IOC summit: Constructive, but insufficient, NADOs say

Photo: Richard Masoner/Flickr

Photo: Richard Masoner/Flickr


By Play the Game
"Troubling ommissions” overshadowed positive aspects of IOC summit, says NADOs member organisation.

This weekend’s IOC summit and its following declaration had “positive aspects”, says the Institute of National Anti-Doping Agencies (iNADO) in a press release, but these aspects were “overshadowed by several troubling omissions”, says the member organisations of national anti-doping agencies.

The IOC held its 5th Olympic Summit this weekend and concluded it by sending out a declaration with a list of recommendations for the international anti-doping agency WADA’s upcoming reform.
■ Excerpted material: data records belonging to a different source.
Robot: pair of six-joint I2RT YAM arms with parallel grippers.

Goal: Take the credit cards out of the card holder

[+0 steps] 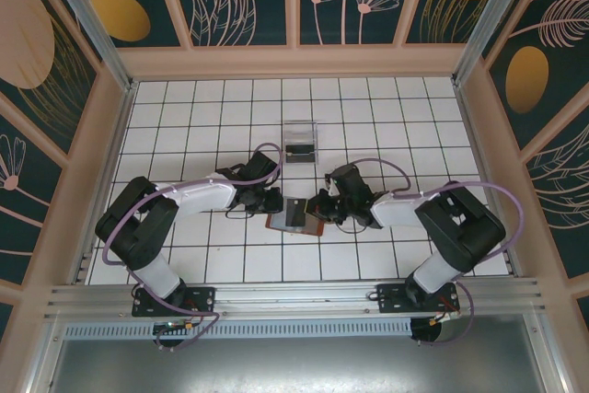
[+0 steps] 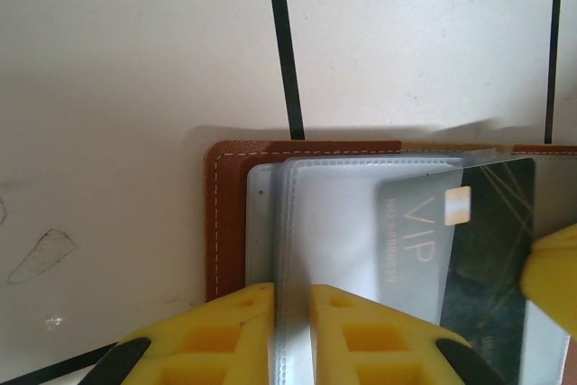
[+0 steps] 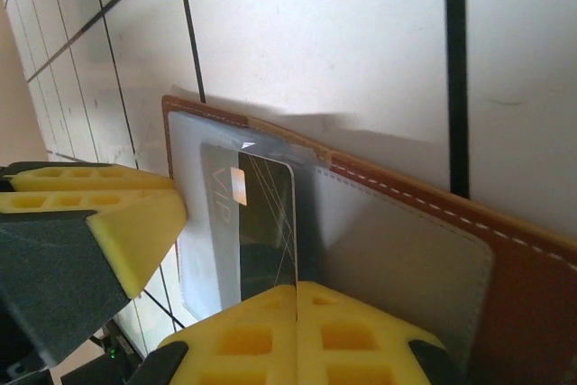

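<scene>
The brown card holder (image 1: 311, 227) lies open on the tiled floor between both arms, its grey inside (image 3: 397, 259) facing up. My left gripper (image 2: 291, 317) is shut on the edge of the holder's clear plastic sleeve (image 2: 334, 223). A dark credit card (image 3: 266, 223) marked VIP with a gold chip stands partly inside that sleeve. Shut on the card's right edge is my right gripper (image 3: 297, 313). In the left wrist view the same card (image 2: 482, 250) shows at the right, with the holder's brown stitched border (image 2: 225, 223) to the left. From above, the left gripper (image 1: 273, 202) and the right gripper (image 1: 322, 207) flank the card (image 1: 295, 213).
A clear plastic box (image 1: 300, 140) stands about two tiles behind the holder. Pale walls (image 1: 110, 135) enclose the white tiled floor on three sides. The left gripper's yellow finger (image 3: 99, 214) sits close beside the card in the right wrist view.
</scene>
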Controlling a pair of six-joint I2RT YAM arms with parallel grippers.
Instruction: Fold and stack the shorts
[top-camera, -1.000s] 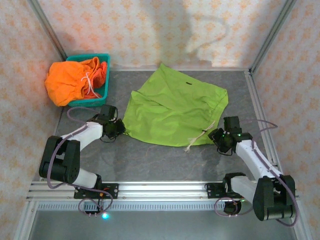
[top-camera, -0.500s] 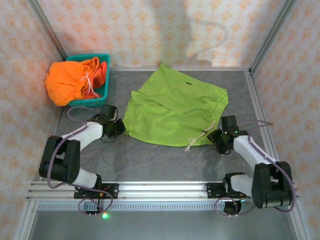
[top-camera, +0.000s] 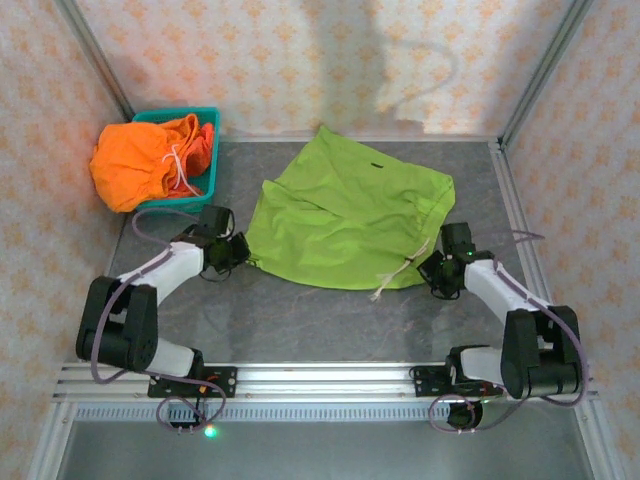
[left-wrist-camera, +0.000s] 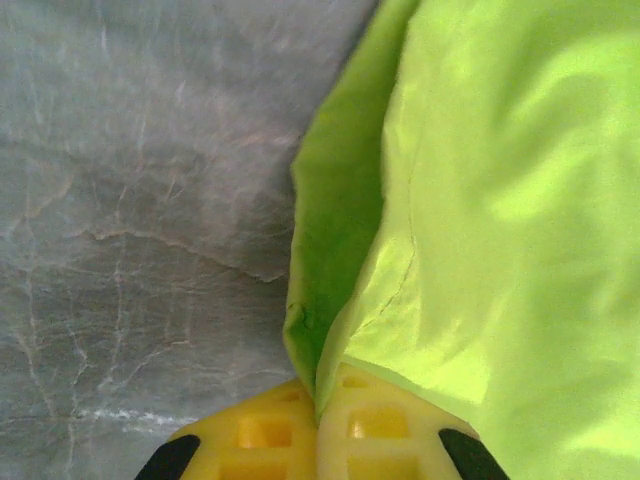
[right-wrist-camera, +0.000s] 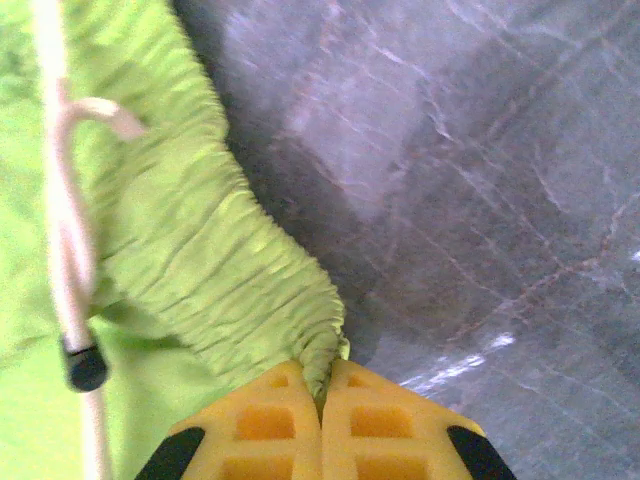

The IOC’s recommendations for WADA include more independence, harmonisation, transparency and good governance, increased security, financing and strengthening of governance.

But while iNADO finds the IOC recommendations constructive, they are “not sufficient” enough to live up to the IOC’s declared ambition of protecting clean athletes as an absolute priority, says the statement from iNADO.

“The International Olympic Committee’s track record since the release of the McLaren Report has only confounded the global anti-doping system. With this latest Declaration, the IOC only comes part way to restoring its credibility for the clean athletes of the world,” says Joseph de Pencier, CEO of iNADO.

INADO specifically points to the fact that the McLaren report and the doping scandal in Russian sport were not addressed in the declaration, neither were the cyber-attacks by Russian hacker group Fancy Bears.

“WADA welcomes all constructive proposals aimed at reinforcing clean sport,” said WADA president Sir Craig Reedie, in a statement. “Today’s Summit was one more stop on our road to strengthening WADA and the global anti-doping system.”   

“The recommendations that were put forward today will be considered along with others that we have received from stakeholders on such key topics as: WADA’s governance and funding model; consequences for non-compliance; investigations; and testing,” Reedie said.

WADA is holding a Foundation Board meeting on 20 November this year where the path to reform will be up for discussion.